Silke Mäß, die am Vöinghof überwiegend Jugendmaßnahmen betreut, lobt die manchmal heilsame Wirkung des attraktiven Umfeldes: „Die Umgebung hilft, dass aufgedrehte Jugendliche auch mal wieder runterkommen. Ich sage immer: Wo andere Kurtaxe zahlen, dürfen wir arbeiten.“ Davon dürfen sich am Tag des offenen Denkmals alle Besucher selbst ein Bild machen.

Auch das Martin Luther Forum öffnet die Türen

Die ehemalige Markuskirche, die zum Martin Luther Forum Ruhr umgebaut wurde, ist unter Denkmalschutz gestellt. Am Tag des Offenen Denkmals besteht die Möglichkeit zur Begehung unter Führung von Rudi Lach und Dipl. Ing. Architekt Christoph Damm.
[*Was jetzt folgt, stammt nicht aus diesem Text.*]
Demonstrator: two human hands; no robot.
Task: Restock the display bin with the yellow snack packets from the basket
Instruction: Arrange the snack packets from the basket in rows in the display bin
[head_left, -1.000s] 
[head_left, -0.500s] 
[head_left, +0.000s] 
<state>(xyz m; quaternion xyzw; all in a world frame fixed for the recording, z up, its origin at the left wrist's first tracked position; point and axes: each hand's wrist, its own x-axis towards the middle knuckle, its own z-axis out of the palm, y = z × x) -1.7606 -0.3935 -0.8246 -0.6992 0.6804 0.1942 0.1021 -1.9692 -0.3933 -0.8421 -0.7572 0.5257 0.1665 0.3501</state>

Die Führungen starten um 12 bzw. 15 Uhr.

Außerdem ist eine kleine Ausstellung mit Bildern zum Thema „Umnutzung von Kirchen“ und eine Bilddokumentation zu Geschichte und Umbau der Kirche zu sehen. Die Dauerausstellung „Reformation und Ruhrgebiet“ sowie das Café am Turm im Martin Luther Forum Ruhr sind ebenfalls geöffnet. Um 15 Uhr wird in Anwesenheit des Bürgermeisters eine Denkmalplakette an der ehemaligen Markuskirche offiziell enthüllt.